Repeat the listing below exactly.
--
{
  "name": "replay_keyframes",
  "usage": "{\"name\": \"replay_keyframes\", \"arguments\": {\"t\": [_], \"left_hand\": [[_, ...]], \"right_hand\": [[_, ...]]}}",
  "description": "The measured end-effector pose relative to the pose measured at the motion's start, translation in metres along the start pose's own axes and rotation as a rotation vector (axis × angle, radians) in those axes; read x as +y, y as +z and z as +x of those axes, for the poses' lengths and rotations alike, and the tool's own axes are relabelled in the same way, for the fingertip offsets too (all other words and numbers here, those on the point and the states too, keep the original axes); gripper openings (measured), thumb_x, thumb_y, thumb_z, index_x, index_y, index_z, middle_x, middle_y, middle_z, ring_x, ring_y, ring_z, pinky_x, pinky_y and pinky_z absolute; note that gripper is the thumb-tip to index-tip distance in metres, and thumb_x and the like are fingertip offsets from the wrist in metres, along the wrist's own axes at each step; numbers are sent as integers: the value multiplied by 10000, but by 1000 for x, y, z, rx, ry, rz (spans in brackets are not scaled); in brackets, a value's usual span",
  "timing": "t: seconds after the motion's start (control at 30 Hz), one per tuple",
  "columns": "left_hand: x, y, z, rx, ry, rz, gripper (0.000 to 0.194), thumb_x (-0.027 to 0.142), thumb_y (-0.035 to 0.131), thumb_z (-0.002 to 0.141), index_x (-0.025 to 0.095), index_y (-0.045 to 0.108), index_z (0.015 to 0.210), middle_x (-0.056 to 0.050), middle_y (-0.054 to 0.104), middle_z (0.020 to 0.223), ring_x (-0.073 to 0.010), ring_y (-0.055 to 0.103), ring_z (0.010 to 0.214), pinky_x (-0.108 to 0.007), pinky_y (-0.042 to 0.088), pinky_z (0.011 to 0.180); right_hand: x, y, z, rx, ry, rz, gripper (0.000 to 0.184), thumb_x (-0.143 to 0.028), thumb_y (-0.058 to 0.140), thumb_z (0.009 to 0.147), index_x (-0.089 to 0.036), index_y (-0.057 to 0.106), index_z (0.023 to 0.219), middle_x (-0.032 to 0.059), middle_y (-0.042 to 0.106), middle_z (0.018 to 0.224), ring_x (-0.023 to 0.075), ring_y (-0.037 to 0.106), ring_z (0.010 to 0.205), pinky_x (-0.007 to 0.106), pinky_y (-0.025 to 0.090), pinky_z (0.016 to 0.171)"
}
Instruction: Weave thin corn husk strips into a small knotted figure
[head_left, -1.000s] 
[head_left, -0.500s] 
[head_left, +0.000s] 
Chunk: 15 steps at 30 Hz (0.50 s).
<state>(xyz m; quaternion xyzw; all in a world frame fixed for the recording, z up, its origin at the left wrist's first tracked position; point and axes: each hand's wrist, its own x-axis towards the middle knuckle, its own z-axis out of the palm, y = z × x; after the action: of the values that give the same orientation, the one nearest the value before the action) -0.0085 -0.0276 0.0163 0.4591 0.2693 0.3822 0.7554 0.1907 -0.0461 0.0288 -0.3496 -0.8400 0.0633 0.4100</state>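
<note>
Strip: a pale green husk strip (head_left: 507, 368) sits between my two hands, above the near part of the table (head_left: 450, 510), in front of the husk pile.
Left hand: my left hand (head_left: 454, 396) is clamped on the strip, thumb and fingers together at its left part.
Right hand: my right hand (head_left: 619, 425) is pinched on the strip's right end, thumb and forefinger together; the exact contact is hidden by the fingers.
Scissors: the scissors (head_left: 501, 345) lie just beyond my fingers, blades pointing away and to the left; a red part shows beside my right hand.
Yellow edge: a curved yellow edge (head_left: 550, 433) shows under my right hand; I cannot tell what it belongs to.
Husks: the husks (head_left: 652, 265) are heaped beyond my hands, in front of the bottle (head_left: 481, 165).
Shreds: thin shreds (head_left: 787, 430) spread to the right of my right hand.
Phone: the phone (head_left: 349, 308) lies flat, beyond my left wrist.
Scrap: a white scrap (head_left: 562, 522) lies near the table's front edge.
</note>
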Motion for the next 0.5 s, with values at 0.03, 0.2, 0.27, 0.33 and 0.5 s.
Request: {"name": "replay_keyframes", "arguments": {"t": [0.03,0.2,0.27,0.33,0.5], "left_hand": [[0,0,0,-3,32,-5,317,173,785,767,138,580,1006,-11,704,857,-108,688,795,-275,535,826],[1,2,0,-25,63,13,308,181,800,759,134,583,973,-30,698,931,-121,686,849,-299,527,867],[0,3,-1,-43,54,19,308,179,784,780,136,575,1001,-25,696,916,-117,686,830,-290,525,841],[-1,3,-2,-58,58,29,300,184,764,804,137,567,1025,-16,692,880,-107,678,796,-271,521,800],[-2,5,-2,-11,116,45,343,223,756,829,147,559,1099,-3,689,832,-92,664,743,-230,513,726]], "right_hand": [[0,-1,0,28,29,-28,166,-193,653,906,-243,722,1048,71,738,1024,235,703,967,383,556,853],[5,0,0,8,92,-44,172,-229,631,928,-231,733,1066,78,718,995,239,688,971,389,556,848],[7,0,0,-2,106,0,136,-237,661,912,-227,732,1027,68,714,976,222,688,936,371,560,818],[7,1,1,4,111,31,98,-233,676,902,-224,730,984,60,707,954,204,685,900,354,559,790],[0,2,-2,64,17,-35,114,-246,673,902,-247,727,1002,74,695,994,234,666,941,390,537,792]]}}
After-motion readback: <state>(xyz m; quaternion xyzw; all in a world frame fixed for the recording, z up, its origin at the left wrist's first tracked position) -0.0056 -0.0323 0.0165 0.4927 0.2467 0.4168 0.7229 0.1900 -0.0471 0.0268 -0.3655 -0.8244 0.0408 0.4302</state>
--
▶ _Exercise solution_:
{
  "name": "replay_keyframes",
  "usage": "{\"name\": \"replay_keyframes\", \"arguments\": {\"t\": [_], \"left_hand\": [[_, ...]], \"right_hand\": [[_, ...]]}}",
  "description": "The measured end-effector pose relative to the pose measured at the motion's start, translation in metres along the start pose's own axes and rotation as a rotation vector (axis × angle, radians) in those axes; read x as +y, y as +z and z as +x of those axes, for the poses' lengths and rotations alike, and the tool's own axes are relabelled in the same way, for the fingertip offsets too (all other words and numbers here, those on the point and the states too, keep the original axes); gripper openings (measured), thumb_x, thumb_y, thumb_z, index_x, index_y, index_z, middle_x, middle_y, middle_z, ring_x, ring_y, ring_z, pinky_x, pinky_y and pinky_z absolute; note that gripper is the thumb-tip to index-tip distance in metres, and thumb_x and the like are fingertip offsets from the wrist in metres, along the wrist's own axes at each step; numbers are sent as integers: the value multiplied by 10000, but by 1000 for x, y, z, rx, ry, rz (spans in brackets are not scaled); in brackets, a value's usual span",
  "timing": "t: seconds after the motion's start (control at 30 Hz), one per tuple",
  "columns": "left_hand: x, y, z, rx, ry, rz, gripper (0.000 to 0.194), thumb_x (-0.027 to 0.142), thumb_y (-0.035 to 0.131), thumb_z (-0.002 to 0.141), index_x (-0.025 to 0.095), index_y (-0.045 to 0.108), index_z (0.015 to 0.210), middle_x (-0.056 to 0.050), middle_y (-0.054 to 0.104), middle_z (0.020 to 0.223), ring_x (-0.073 to 0.010), ring_y (-0.055 to 0.103), ring_z (0.010 to 0.214), pinky_x (-0.108 to 0.007), pinky_y (-0.042 to 0.088), pinky_z (0.011 to 0.180); right_hand: x, y, z, rx, ry, rz, gripper (0.000 to 0.184), thumb_x (-0.143 to 0.028), thumb_y (-0.058 to 0.140), thumb_z (0.009 to 0.147), index_x (-0.089 to 0.036), index_y (-0.057 to 0.106), index_z (0.023 to 0.219), middle_x (-0.032 to 0.059), middle_y (-0.042 to 0.106), middle_z (0.018 to 0.224), ring_x (-0.023 to 0.075), ring_y (-0.037 to 0.106), ring_z (0.010 to 0.205), pinky_x (-0.007 to 0.106), pinky_y (-0.025 to 0.090), pinky_z (0.016 to 0.171)"
}
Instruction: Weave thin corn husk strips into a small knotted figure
[head_left, -1.000s] 
[head_left, -0.500s] 
[head_left, +0.000s] 
Chunk: 15 steps at 30 Hz (0.50 s).
<state>(xyz m; quaternion xyzw; all in a world frame fixed for the recording, z up, its origin at the left wrist's first tracked position; point and axes: each hand's wrist, its own x-axis towards the middle knuckle, its own z-axis out of the palm, y = z × x; after the action: of the values that give the same orientation, the one nearest the value before the action) -0.0085 -0.0276 0.0163 0.4591 0.2693 0.3822 0.7554 0.1907 -0.0461 0.0288 -0.3496 -0.8400 0.0633 0.4100</state>
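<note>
Strip: a pale green husk strip (head_left: 507, 368) sits between my two hands, above the near part of the table (head_left: 450, 510), in front of the husk pile.
Left hand: my left hand (head_left: 454, 396) is clamped on the strip, thumb and fingers together at its left part.
Right hand: my right hand (head_left: 619, 425) is pinched on the strip's right end, thumb and forefinger together; the exact contact is hidden by the fingers.
Scissors: the scissors (head_left: 501, 345) lie just beyond my fingers, blades pointing away and to the left; a red part shows beside my right hand.
Yellow edge: a curved yellow edge (head_left: 550, 433) shows under my right hand; I cannot tell what it belongs to.
Husks: the husks (head_left: 652, 265) are heaped beyond my hands, in front of the bottle (head_left: 481, 165).
Shreds: thin shreds (head_left: 787, 430) spread to the right of my right hand.
Phone: the phone (head_left: 349, 308) lies flat, beyond my left wrist.
Scrap: a white scrap (head_left: 562, 522) lies near the table's front edge.
</note>
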Motion for the next 0.5 s, with values at 0.03, 0.2, 0.27, 0.33 and 0.5 s.
Request: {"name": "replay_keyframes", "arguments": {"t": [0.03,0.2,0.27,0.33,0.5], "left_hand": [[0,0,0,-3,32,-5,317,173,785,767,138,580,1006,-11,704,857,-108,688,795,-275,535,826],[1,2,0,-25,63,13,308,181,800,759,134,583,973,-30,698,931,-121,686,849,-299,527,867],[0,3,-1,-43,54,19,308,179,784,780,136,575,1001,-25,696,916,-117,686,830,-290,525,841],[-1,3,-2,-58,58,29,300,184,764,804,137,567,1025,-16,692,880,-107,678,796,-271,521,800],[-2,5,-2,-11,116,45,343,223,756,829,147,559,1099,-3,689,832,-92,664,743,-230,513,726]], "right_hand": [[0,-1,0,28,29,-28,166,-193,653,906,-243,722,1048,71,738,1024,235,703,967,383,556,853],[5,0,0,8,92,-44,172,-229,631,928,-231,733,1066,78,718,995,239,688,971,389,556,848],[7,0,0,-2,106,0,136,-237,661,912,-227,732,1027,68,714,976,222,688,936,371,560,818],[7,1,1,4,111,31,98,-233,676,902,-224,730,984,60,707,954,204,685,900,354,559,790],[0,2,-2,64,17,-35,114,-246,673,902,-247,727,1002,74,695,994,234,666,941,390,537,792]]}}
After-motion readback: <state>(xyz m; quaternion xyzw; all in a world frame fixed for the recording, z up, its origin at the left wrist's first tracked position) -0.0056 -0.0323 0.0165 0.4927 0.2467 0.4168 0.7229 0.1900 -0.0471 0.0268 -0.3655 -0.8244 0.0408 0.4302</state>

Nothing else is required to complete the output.